## [ABOUT THIS TASK]
Lines in the data below that contain the word "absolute" are to be copied.

## [DATA BLOCK]
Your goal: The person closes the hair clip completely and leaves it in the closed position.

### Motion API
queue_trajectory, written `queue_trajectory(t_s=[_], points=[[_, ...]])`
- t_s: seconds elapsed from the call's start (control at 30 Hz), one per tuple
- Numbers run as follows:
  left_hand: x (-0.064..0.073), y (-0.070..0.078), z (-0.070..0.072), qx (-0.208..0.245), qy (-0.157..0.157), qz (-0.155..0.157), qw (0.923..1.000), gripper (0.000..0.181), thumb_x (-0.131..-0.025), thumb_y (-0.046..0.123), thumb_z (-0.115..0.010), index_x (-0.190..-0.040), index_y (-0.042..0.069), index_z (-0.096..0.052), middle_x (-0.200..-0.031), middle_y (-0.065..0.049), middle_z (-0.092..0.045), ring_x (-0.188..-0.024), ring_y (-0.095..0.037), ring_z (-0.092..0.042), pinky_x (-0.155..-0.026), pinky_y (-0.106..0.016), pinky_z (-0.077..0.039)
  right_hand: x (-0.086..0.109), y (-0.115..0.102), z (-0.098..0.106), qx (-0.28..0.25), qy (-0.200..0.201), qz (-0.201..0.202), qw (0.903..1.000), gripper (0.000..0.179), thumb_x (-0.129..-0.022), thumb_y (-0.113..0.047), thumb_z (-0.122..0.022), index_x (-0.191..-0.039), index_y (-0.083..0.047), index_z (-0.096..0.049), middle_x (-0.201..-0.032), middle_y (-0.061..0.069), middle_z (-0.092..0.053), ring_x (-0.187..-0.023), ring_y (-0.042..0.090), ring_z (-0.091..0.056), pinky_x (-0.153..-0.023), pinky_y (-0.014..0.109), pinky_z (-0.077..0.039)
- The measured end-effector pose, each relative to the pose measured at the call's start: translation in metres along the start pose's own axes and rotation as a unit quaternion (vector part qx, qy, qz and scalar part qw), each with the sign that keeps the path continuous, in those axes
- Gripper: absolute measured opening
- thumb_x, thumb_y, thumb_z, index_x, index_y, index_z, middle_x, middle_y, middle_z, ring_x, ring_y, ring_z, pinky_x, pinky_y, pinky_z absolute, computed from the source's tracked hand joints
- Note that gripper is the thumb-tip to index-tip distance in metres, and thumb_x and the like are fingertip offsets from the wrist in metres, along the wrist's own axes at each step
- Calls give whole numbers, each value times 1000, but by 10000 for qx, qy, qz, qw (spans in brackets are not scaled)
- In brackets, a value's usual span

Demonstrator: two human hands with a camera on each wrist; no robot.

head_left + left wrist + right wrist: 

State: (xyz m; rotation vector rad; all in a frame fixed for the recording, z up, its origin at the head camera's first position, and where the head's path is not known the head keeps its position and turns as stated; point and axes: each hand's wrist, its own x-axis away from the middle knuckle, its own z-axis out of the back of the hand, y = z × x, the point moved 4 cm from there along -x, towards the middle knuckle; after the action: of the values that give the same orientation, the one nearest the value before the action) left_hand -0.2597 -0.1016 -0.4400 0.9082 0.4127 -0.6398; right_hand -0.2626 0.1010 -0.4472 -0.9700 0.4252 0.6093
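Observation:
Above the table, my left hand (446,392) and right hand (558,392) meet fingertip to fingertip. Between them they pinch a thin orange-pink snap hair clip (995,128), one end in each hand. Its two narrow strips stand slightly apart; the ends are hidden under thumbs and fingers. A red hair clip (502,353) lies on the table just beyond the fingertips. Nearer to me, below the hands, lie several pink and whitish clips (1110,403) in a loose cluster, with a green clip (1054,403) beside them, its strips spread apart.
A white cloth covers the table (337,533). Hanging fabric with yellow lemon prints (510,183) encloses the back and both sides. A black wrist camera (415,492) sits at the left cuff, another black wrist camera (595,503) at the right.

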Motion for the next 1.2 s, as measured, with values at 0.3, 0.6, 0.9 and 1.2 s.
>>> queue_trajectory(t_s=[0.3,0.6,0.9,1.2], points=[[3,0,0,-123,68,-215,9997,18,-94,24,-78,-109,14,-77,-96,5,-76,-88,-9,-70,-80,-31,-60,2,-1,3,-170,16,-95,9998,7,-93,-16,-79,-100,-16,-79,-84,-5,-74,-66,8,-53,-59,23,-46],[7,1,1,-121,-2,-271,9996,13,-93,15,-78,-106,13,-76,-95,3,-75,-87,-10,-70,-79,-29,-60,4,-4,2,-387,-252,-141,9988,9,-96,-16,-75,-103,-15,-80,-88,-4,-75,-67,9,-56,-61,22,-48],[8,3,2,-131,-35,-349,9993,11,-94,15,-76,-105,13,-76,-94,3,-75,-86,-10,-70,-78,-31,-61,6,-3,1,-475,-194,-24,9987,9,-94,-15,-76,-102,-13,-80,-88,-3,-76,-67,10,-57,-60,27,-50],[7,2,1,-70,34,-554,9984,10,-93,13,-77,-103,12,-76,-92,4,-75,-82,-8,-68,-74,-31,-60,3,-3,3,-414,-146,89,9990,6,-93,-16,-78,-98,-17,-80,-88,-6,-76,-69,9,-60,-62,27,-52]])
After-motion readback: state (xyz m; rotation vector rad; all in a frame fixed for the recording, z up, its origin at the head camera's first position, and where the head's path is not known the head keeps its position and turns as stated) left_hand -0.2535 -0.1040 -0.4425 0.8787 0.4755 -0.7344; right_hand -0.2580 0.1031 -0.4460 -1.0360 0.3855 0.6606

## [TASK OUTPUT]
- Gripper: absolute measured opening
- thumb_x, thumb_y, thumb_z, index_x, index_y, index_z, middle_x, middle_y, middle_z, ring_x, ring_y, ring_z, pinky_x, pinky_y, pinky_z absolute, computed from the source's tracked hand joints

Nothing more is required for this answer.